Hello, dear friend, you can consult us at any time if you have any questions, add WeChat: daixieit


Econ 513, Fall 2019, midterm


Be concise. You can cite results from the lecture notes with proper attribution, e.g. ’In lecture 5, p. 2 it is shown that the OLS estimator is an unbiased esti-mator of if Assumption 1 of the CLR model on p. 2 of lecture 4  holds.’ All subquestions are 10 points.


Problem 1 Answer the questions by yes or no. Give a concise argument to support your answer. An argument is necessary to receive credit.


a. A university hires a consultant to study time to graduation of its students. The consultant proposes to use a linear regression model to predict the time to graduation. The university collects a lot of data about its stu-dents and these variables are used in the regression model. However there are variables like motivation that are unobservable. A colleague tells the consultant not to worry because unobserved variables do not appear in the regression model and what we cannot observe does not have an effect on the regression analysis. Correct?


b. Because the goal is prediction of time to graduation we do not have to worry about correlation between the independent variables and the ran-dom error. Correct?


c. Two variables that help to predict time to graduation are hours of manda-tory supervised study and number of visits to the library. Both have a negative effect on time to graduation. The university considers to im-plement one of two policies directed at students whose predicted time to graduation is long. Policy 1 increases hours of supervised study and policy 2 is a program of organized visits to the library. Is correlation between the random error and hours of supervised study, visits to the library (data are before the implementation of the policies) now a concern?


d. The university decides to do an experiment where for a group of students hours of supervised study are determined randomly (as by a lottery) and for another group of students the number of organized visits to the li-brary is determined randomly. The time to graduation is recorded and simple regressions with only hours of supervised learning for one group and number of visits to the library for the other as independent variable are estimated. Are the estimates the causal effects of supervised study and library visits, respectively? Hint: compare to regression in the lottery data in the lecture notes if all winners had responded to the survey.


e. The consultant finds that the experimental estimate of the regression co-efficient is close to 0 for number of visits to the library, but close to the regression coefficient of the predictive regression for hours of supervised study. Is the error term correlated with number of visits to the library in the predictive regression?


f. Same question for hours of supervised study.


Problem 2 In a multiple linear regression model with an intercept and 18 inde-pendent variables and 500 observations, we estimate a regression coefficient on the 12-th independent variable by with standard error equal to 1.

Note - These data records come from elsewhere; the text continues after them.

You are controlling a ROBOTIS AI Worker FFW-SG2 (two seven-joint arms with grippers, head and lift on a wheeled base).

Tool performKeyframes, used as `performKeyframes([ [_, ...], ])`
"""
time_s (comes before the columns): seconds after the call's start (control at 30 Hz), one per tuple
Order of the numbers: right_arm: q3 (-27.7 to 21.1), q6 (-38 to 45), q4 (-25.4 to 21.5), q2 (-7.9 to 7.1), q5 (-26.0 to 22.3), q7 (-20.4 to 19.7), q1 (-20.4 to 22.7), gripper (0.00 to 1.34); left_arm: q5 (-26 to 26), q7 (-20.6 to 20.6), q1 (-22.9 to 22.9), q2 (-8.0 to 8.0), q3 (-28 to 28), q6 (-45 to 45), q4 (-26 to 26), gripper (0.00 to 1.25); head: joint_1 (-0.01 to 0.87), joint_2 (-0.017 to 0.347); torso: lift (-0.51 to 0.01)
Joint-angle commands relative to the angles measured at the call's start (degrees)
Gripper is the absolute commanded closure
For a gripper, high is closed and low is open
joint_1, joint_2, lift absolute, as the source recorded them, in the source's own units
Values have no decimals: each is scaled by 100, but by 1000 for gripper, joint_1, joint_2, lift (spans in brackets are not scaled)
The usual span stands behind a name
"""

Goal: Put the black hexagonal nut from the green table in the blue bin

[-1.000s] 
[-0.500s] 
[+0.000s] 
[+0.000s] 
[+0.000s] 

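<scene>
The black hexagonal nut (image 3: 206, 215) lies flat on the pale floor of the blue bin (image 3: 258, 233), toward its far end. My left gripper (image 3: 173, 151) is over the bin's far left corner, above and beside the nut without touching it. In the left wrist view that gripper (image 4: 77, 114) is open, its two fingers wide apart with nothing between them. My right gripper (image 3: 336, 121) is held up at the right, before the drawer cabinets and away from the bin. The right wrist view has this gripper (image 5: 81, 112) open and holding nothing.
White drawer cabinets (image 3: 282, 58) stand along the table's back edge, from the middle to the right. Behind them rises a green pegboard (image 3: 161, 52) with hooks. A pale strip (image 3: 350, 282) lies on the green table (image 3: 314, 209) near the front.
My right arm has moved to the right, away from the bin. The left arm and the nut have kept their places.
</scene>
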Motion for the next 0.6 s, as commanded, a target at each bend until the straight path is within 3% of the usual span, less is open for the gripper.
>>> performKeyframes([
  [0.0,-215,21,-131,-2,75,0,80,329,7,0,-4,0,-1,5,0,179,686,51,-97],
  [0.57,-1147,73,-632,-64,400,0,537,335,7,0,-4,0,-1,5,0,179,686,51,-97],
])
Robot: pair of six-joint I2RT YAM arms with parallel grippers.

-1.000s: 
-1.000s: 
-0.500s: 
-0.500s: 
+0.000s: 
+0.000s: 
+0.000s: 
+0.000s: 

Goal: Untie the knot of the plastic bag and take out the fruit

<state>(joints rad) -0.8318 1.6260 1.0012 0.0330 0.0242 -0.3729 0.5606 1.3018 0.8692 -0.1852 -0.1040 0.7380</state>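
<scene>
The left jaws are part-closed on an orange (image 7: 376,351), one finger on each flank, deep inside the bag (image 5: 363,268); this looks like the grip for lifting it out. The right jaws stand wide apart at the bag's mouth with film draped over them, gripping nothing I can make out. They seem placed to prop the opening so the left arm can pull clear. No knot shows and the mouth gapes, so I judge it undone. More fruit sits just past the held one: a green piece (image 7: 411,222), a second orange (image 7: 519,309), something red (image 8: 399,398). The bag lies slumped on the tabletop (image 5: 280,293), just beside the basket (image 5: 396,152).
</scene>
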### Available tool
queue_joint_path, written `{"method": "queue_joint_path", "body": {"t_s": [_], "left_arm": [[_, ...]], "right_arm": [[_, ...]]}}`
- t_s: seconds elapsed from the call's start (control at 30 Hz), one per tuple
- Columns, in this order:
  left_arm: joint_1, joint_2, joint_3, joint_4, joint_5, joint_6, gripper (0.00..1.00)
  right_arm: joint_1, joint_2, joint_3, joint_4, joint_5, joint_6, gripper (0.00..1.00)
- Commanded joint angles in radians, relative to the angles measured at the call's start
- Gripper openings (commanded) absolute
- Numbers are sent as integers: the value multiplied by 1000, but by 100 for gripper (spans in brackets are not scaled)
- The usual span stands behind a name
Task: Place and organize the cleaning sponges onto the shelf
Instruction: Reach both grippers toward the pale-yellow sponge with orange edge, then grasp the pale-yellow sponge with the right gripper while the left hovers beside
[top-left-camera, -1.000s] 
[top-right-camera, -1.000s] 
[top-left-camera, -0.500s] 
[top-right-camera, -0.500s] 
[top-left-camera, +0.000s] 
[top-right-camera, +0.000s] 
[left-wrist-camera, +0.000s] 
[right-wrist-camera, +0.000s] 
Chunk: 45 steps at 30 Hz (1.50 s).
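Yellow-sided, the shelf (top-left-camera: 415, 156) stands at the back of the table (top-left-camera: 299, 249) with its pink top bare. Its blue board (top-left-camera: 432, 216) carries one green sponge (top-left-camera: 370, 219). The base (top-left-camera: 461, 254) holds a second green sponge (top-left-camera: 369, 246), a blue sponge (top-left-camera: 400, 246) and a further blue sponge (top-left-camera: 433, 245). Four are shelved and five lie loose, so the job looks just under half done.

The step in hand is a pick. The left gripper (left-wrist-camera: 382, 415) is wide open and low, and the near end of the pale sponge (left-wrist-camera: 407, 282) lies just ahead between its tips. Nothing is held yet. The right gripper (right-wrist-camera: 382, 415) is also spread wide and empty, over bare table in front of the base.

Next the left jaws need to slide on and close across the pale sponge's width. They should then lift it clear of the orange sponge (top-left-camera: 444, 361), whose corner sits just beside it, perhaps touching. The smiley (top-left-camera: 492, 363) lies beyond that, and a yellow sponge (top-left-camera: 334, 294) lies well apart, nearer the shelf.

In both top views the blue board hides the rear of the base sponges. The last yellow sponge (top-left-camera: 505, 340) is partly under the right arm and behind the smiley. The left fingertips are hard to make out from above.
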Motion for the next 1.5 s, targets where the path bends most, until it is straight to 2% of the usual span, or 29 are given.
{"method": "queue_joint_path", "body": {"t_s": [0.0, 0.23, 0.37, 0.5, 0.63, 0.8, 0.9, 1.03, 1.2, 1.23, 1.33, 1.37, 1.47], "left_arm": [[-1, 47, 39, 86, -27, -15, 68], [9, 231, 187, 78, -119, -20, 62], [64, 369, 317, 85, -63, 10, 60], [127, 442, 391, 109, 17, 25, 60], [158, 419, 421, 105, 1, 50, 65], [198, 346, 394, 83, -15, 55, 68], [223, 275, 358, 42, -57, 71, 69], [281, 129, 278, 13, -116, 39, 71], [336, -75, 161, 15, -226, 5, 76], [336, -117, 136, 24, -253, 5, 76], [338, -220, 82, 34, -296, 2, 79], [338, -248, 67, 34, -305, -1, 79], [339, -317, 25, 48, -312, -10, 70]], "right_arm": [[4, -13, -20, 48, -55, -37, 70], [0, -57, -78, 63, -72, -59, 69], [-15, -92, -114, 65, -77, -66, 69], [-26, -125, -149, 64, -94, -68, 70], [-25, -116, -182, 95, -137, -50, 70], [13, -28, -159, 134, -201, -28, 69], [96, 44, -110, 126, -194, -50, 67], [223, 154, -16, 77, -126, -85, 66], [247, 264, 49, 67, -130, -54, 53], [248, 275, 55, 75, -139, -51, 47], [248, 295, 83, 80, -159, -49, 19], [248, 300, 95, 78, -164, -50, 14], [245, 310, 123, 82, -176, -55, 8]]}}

a. What assumptions do you have to make to compute a confidence interval with coverage probability exactly equal to .95.


b. Compute the interval.


c. What assumptions do you have to make to compute a confidence inter-val with coverage probability equal to .95.in a large sample (number of observations large).


d. Compute the large sample confidence interval.


e. Test against with 5% significance level (use attached table with critical values ).


f. Does it make a difference if the random errors do not have a normal distribution?


g. Also test against with 5% significance level.